== Segment start ==

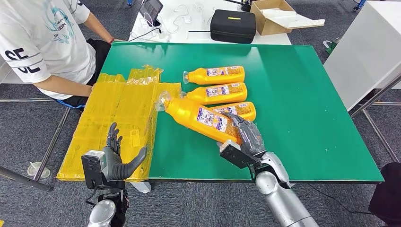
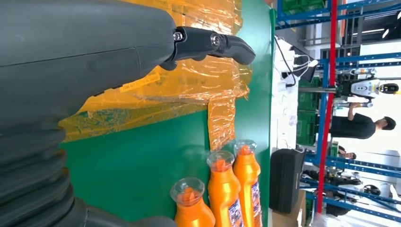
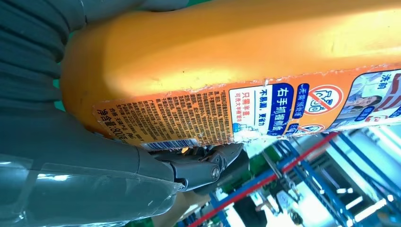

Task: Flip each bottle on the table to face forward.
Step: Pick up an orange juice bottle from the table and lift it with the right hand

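A green desk (image 1: 307, 118) stands on grey carpet, with a white table at its far edge carrying a black zip case (image 1: 232, 26) and an open cardboard box (image 1: 274, 16). A person in a white T-shirt (image 1: 42, 42) sits at the far left corner. Crinkled sheets of yellow plastic wrap (image 1: 118, 123) cover the left side of the desk.

4 orange detergent bottles are near the middle of the desk. 3 lie side by side, caps pointing left: the far bottle (image 1: 215, 74), the middle bottle (image 1: 216, 92) and the near bottle (image 1: 239, 109), which is partly hidden. The 4th, the held bottle (image 1: 198, 116), sits at a diagonal in front of them, its clear cap toward the yellow wrap and its base toward the near edge. The right hand (image 1: 246, 137) grips it at the base, fingers wrapped over the printed label.

The left hand (image 1: 118, 156) hovers over the near left corner above the wrap, holding nothing, with fingers spread upward and thumb out.
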`<act>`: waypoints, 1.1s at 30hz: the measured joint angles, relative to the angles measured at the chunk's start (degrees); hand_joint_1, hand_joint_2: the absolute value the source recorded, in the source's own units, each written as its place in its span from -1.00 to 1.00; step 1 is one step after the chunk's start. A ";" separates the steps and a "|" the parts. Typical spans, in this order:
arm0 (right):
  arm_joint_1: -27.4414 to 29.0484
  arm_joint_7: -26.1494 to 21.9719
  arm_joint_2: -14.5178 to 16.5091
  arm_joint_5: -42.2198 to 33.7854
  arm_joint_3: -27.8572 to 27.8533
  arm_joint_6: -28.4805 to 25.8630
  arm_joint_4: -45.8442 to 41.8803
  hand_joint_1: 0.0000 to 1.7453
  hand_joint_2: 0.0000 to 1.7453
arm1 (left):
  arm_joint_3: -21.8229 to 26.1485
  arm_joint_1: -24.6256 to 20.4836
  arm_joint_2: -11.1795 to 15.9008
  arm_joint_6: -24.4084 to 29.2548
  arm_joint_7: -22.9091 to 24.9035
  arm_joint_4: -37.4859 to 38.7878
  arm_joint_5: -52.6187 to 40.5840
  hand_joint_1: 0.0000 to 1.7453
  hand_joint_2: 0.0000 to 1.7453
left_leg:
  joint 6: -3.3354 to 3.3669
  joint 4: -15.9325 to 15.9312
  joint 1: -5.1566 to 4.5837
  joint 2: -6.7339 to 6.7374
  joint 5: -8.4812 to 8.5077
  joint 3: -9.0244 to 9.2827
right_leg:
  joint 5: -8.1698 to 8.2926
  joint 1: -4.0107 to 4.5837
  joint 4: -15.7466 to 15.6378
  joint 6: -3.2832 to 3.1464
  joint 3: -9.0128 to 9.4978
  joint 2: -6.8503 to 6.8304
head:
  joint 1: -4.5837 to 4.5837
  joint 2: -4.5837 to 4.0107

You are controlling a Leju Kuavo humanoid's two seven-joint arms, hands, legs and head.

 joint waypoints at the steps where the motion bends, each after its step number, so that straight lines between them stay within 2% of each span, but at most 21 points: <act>1: 0.40 -0.29 0.35 0.05 -0.49 -0.51 -0.73 1.00 1.00 | 0.01 0.05 0.00 0.03 -0.03 -0.02 0.04 -1.00 1.00 | 0.00 0.00 0.00 0.00 0.00 0.00 | 0.00 -0.01 0.00 0.00 0.00 0.00 | 0.00 0.00; 5: 1.77 -3.37 2.28 -0.20 -2.99 -7.12 -3.18 1.00 1.00 | 0.04 0.15 0.00 0.73 -0.23 -0.16 0.82 -1.00 1.00 | 0.01 0.01 -0.02 0.02 0.01 0.00 | 0.01 -0.03 0.00 0.01 0.00 0.01 | 0.01 0.00; 9: 5.39 -6.13 6.33 -0.52 -7.11 -18.53 -8.64 0.99 1.00 | 0.06 0.75 0.03 1.14 -0.41 -1.69 2.96 -1.00 1.00 | 0.02 0.01 0.00 -0.03 0.02 -0.03 | 0.00 0.00 0.00 0.01 -0.02 -0.06 | -0.02 0.01; 11: 6.73 -7.70 8.00 -0.80 -9.05 -21.82 -10.43 0.98 1.00 | -0.20 0.88 0.09 -0.47 -0.46 -2.81 4.06 -1.00 1.00 | 0.02 0.00 0.02 -0.01 0.01 -0.03 | -0.01 0.03 0.00 0.00 -0.03 -0.06 | -0.03 0.00; 16: 8.72 -12.32 10.91 -3.68 -11.03 -21.20 -9.89 1.00 1.00 | -2.22 0.12 0.43 -3.99 -0.65 -4.75 4.19 -1.00 1.00 | 0.01 -0.02 0.02 0.02 0.00 -0.05 | -0.02 0.04 0.00 -0.01 -0.05 -0.06 | 0.01 0.01; 21: 8.70 -17.36 14.40 -4.32 -11.04 -20.59 -3.32 1.00 1.00 | -4.69 -2.38 0.94 -11.43 1.23 -4.85 7.37 -1.00 1.00 | 0.03 -0.02 0.03 0.01 0.06 -0.06 | 0.01 0.05 0.00 -0.01 -0.03 -0.06 | 0.00 0.00; 26: 8.01 -19.13 16.71 -4.11 -9.87 -20.66 2.74 1.00 1.00 | -6.54 -4.29 1.41 -16.12 2.31 -4.85 9.14 -1.00 1.00 | 0.02 -0.01 0.03 0.00 0.09 -0.06 | 0.02 0.05 0.01 -0.01 -0.03 -0.06 | 0.01 0.00; 33: 6.92 -19.48 18.03 -2.83 -8.52 -21.36 7.31 0.99 1.00 | -8.30 -5.31 2.00 -17.28 2.90 -4.84 8.93 -1.00 1.00 | 0.02 -0.01 0.02 0.00 0.08 -0.08 | 0.01 0.03 0.00 0.00 -0.05 -0.06 | 0.02 0.01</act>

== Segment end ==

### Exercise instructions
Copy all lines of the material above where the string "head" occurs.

### Task output
head:
You are controlling a Leju Kuavo humanoid's two seven-joint arms, hands, legs and head.

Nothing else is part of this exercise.